▸ Problem description
All entries need to be written out again exactly, without their pictures.

▸ Supplied data

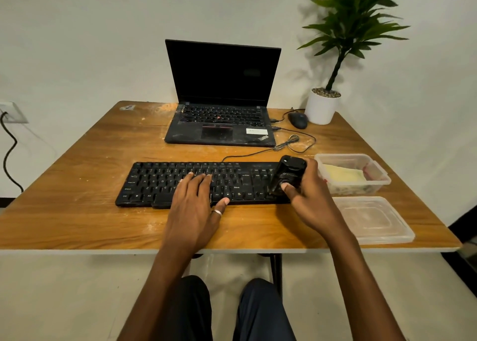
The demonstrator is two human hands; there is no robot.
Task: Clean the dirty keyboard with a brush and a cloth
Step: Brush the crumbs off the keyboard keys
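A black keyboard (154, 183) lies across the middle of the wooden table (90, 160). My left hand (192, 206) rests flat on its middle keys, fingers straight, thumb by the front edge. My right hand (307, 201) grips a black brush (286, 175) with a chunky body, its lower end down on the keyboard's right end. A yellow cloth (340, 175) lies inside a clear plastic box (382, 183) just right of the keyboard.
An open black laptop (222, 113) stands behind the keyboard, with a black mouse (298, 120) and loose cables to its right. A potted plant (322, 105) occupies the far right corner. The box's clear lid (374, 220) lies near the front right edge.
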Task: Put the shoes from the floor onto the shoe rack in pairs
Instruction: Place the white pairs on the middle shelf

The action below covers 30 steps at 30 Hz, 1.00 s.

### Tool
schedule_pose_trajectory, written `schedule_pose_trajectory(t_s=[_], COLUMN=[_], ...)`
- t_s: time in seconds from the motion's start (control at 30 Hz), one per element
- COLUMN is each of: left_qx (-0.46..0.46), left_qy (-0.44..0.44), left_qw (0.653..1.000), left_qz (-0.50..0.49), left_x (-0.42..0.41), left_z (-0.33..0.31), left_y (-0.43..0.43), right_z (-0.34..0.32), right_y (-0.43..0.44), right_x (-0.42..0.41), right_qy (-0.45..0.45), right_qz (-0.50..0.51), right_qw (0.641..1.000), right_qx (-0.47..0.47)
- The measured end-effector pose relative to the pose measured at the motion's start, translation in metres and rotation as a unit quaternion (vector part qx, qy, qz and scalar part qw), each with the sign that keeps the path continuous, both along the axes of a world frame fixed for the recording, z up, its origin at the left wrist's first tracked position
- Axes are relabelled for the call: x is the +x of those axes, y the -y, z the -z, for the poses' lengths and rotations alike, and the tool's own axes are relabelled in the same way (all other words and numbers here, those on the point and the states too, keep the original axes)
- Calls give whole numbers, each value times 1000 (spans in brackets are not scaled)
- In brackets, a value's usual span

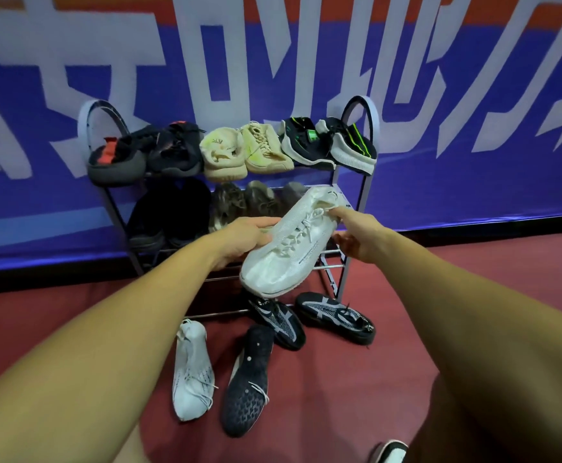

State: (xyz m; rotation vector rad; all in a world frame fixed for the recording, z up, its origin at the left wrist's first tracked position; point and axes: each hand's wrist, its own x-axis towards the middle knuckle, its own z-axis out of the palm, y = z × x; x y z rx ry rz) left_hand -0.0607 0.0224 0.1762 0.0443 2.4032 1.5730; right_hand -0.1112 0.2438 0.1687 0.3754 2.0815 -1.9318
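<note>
While both hands grip 1 white shoe [293, 242], left hand [249, 237] clasping its side, right hand [356, 235] pinching the laces

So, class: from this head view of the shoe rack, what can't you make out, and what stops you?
- Middle shelf of the rack: shoes in deep shadow, partly behind the held white shoe; count and pairing unclear.
- Lower rails: behind that shoe and the left hand.
- Right hand: fingers partly hidden by the shoe.
- Shoe at the bottom edge: cut off.
- Overturned shoe: only its sole shows.
</note>
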Motion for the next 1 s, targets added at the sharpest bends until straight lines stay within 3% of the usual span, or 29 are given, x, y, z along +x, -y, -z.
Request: schedule_pose_trajectory(t_s=[0.23, 0.6, 0.8, 1.0], left_qx=[-11, -33, 49, 158], left_qy=[2, 0, 13, 22], left_qw=[995, 990, 980, 956], left_qz=[-100, -137, -194, -248], left_x=[-13, -23, -33, -44], left_z=[2, 15, 17, 17], left_y=[16, 14, -6, -37], right_z=[5, 6, 4, 4], right_y=[13, 12, 11, 8], right_x=[-10, -7, -4, -2], right_qy=[26, 9, -15, -33], right_qz=[58, 33, 9, -1], right_qw=[998, 999, 999, 999], right_qx=[-11, -22, -33, 14])
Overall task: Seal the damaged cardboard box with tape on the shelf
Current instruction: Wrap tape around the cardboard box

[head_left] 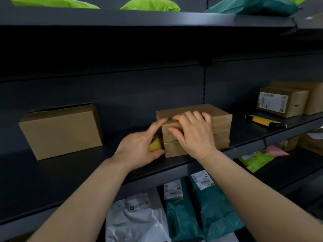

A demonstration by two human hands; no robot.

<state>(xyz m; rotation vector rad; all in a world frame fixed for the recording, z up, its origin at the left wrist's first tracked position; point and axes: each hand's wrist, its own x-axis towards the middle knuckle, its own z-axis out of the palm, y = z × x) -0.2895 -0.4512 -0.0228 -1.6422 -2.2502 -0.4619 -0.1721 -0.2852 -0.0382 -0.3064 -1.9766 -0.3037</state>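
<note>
The box (220,119) at the middle of the shelf (70,172) is pressed by the right hand (194,134), whose fingers are laid over its top and near face. A yellow tape roll (154,146) is gripped by the left hand (138,148) at the box's near left corner, the forefinger stretched up to the top edge. A plain box (61,131) is seen to the left, a yellow cutter (262,121) and a labelled box (279,103) to the right, and bags (209,206) on the level below.

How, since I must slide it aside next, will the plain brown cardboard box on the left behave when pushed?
The plain brown cardboard box likely slides rather than tips: it sits broad and low on the dark shelf. Its top flap looks unsealed, so the lid may give if gripped there.
</note>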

▸ Written answer
The demonstrator is two human hands; there is no robot.
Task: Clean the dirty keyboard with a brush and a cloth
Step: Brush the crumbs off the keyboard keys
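A black keyboard (154, 183) lies across the middle of the wooden table (90, 160). My left hand (192, 206) rests flat on its middle keys, fingers straight, thumb by the front edge. My right hand (307, 201) grips a black brush (286, 175) with a chunky body, its lower end down on the keyboard's right end. A yellow cloth (340, 175) lies inside a clear plastic box (382, 183) just right of the keyboard.
An open black laptop (222, 113) stands behind the keyboard, with a black mouse (298, 120) and loose cables to its right. A potted plant (322, 105) occupies the far right corner. The box's clear lid (374, 220) lies near the front right edge.
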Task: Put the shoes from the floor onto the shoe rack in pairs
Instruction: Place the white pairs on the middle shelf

The action below covers 30 steps at 30 Hz, 1.00 s.

### Tool
schedule_pose_trajectory, written `schedule_pose_trajectory(t_s=[_], COLUMN=[_], ...)`
- t_s: time in seconds from the motion's start (control at 30 Hz), one per element
- COLUMN is each of: left_qx (-0.46..0.46), left_qy (-0.44..0.44), left_qw (0.653..1.000), left_qz (-0.50..0.49), left_x (-0.42..0.41), left_z (-0.33..0.31), left_y (-0.43..0.43), right_z (-0.34..0.32), right_y (-0.43..0.44), right_x (-0.42..0.41), right_qy (-0.45..0.45), right_qz (-0.50..0.51), right_qw (0.641..1.000), right_qx (-0.47..0.47)
- The measured end-effector pose relative to the pose measured at the motion's start, translation in metres and rotation as a unit quaternion (vector part qx, qy, qz and scalar part qw), each with the sign that keeps the path continuous, both along the axes of a world frame fixed for the recording, z up, its origin at the left wrist's first tracked position
- Axes are relabelled for the call: x is the +x of those axes, y the -y, z the -z, for the poses' lengths and rotations alike, and the tool's own axes are relabelled in the same way (all other words and numbers here, those on the point and the states too, keep the original axes)
- Calls give whole numbers, each value times 1000 (spans in brackets are not scaled)
- In brackets, a value's usual span


State: (xyz m; rotation vector rad; all in a world frame fixed for the recording, z up, its origin at the left wrist's first tracked position; point and axes: each hand's wrist, its own x-axis towards the middle knuckle, its own z-axis out of the palm, y = z × x; x y z rx ry rz) left_hand -0.0607 0.0224 0.1762 0.0443 2.4032 1.5730; right_hand -0.1112 0.2438 0.1687 0.3754 2.0815 -1.9318
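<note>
While both hands grip 1 white shoe [293, 242], left hand [249, 237] clasping its side, right hand [356, 235] pinching the laces

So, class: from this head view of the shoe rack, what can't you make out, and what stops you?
- Middle shelf of the rack: shoes in deep shadow, partly behind the held white shoe; count and pairing unclear.
- Lower rails: behind that shoe and the left hand.
- Right hand: fingers partly hidden by the shoe.
- Shoe at the bottom edge: cut off.
- Overturned shoe: only its sole shows.
</note>
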Motion for the next 1 s, targets added at the sharpest bends until straight lines stay within 3% of the usual span, or 29 are given, x, y, z along +x, -y, -z.
Request: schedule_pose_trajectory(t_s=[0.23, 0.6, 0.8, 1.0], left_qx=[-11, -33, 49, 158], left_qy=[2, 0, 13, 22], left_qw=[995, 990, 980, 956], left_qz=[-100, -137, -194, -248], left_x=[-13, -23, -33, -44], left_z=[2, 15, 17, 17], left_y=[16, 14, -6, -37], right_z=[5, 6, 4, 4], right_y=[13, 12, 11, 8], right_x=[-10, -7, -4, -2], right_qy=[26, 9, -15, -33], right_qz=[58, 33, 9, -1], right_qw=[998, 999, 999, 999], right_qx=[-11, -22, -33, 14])
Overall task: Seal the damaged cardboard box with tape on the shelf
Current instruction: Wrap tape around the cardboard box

[head_left] 

A demonstration by two human hands; no robot.

<state>(xyz m; rotation vector rad; all in a world frame fixed for the recording, z up, its origin at the left wrist's first tracked position; point and axes: each hand's wrist, its own x-axis towards the middle knuckle, its own z-axis out of the palm, y = z × x) -0.2895 -0.4512 -0.0228 -1.6422 -2.2502 -0.4619 -0.1721 -0.2852 -0.0382 -0.3064 -1.9766 -0.3037</state>
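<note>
The box (220,119) at the middle of the shelf (70,172) is pressed by the right hand (194,134), whose fingers are laid over its top and near face. A yellow tape roll (154,146) is gripped by the left hand (138,148) at the box's near left corner, the forefinger stretched up to the top edge. A plain box (61,131) is seen to the left, a yellow cutter (262,121) and a labelled box (279,103) to the right, and bags (209,206) on the level below.

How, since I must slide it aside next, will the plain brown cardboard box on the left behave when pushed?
The plain brown cardboard box likely slides rather than tips: it sits broad and low on the dark shelf. Its top flap looks unsealed, so the lid may give if gripped there.
</note>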

Work on this exercise is finished.